[Your objective]:
Using the listing that follows, return every line with the word "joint".

[Data excerpt]:
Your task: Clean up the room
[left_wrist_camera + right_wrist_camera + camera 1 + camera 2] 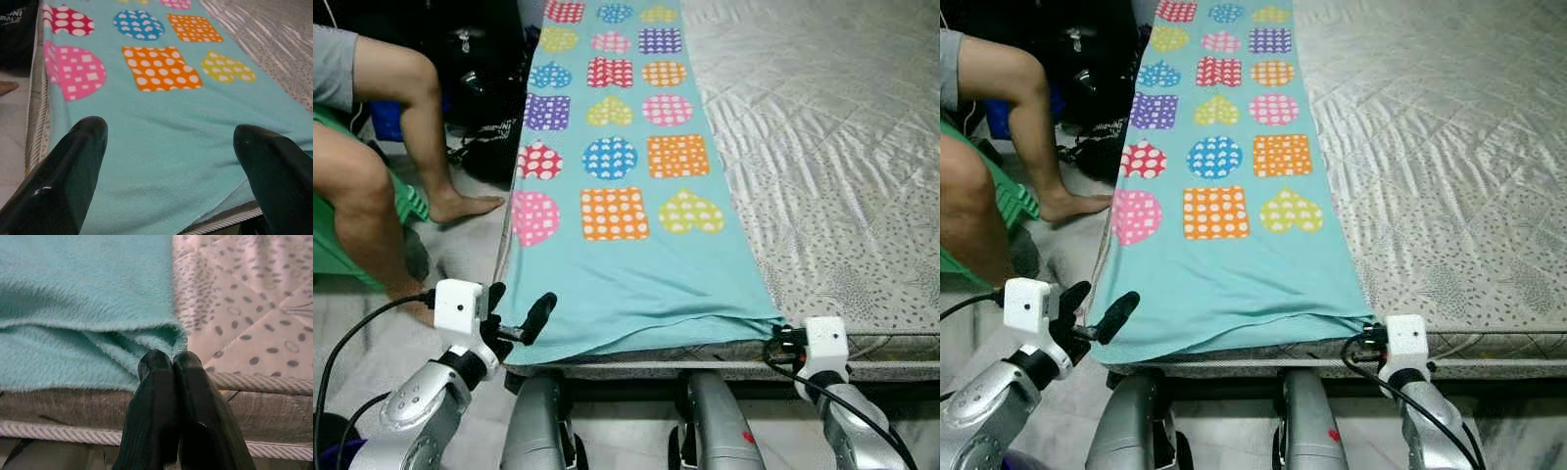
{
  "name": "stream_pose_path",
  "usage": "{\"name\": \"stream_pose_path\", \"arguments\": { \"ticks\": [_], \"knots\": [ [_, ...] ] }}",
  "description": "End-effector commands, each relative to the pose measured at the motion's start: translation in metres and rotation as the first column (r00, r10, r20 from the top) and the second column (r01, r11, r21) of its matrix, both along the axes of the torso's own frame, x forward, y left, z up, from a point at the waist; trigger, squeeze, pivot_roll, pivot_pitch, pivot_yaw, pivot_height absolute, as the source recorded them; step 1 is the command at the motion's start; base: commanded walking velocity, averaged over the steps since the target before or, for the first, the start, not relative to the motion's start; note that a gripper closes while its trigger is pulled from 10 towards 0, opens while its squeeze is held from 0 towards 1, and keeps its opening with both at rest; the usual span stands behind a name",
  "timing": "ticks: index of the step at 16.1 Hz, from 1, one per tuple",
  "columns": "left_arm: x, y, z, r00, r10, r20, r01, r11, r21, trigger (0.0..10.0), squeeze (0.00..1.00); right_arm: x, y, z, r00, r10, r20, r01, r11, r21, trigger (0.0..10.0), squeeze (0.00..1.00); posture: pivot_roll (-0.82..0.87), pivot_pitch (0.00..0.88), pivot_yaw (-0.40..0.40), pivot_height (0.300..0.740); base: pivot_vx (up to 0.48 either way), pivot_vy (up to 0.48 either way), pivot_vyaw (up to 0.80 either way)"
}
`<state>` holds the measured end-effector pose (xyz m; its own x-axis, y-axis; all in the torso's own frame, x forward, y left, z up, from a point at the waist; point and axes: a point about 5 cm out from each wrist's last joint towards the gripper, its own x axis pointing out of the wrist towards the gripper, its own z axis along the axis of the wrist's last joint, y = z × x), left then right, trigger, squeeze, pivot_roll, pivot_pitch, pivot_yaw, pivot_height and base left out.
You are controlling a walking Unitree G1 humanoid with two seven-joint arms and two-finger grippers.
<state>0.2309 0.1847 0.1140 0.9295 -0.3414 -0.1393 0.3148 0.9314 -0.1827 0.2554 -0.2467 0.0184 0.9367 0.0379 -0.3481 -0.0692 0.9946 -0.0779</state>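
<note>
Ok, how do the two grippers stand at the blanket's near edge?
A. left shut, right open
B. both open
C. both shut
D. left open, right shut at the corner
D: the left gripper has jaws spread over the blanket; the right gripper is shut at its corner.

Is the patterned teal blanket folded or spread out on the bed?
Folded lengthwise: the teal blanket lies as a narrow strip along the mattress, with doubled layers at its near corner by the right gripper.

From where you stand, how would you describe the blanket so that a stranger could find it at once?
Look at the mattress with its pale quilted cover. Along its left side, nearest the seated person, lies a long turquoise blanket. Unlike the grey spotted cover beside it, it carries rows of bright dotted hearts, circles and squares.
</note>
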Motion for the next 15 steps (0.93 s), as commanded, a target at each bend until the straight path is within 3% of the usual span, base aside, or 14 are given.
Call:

[Response below]:
`<state>` holds the measured end-effector pose (xyz m; its own x-axis, y-axis; all in the torso's own frame, x forward, y left, z up, from a point at the waist; point and axes: a point about 5 cm out from each wrist's last joint towards the gripper, its own x axis pointing out of the wrist towards the gripper, its own z axis along the axis of the wrist's last joint, y = z × x), left then right, trigger, squeeze, pivot_roll, pivot_pitch, pivot_yaw, pivot_height and base left out.
You are controlling a walking Unitree G1 humanoid with two seven-joint arms and two-finger grippers.

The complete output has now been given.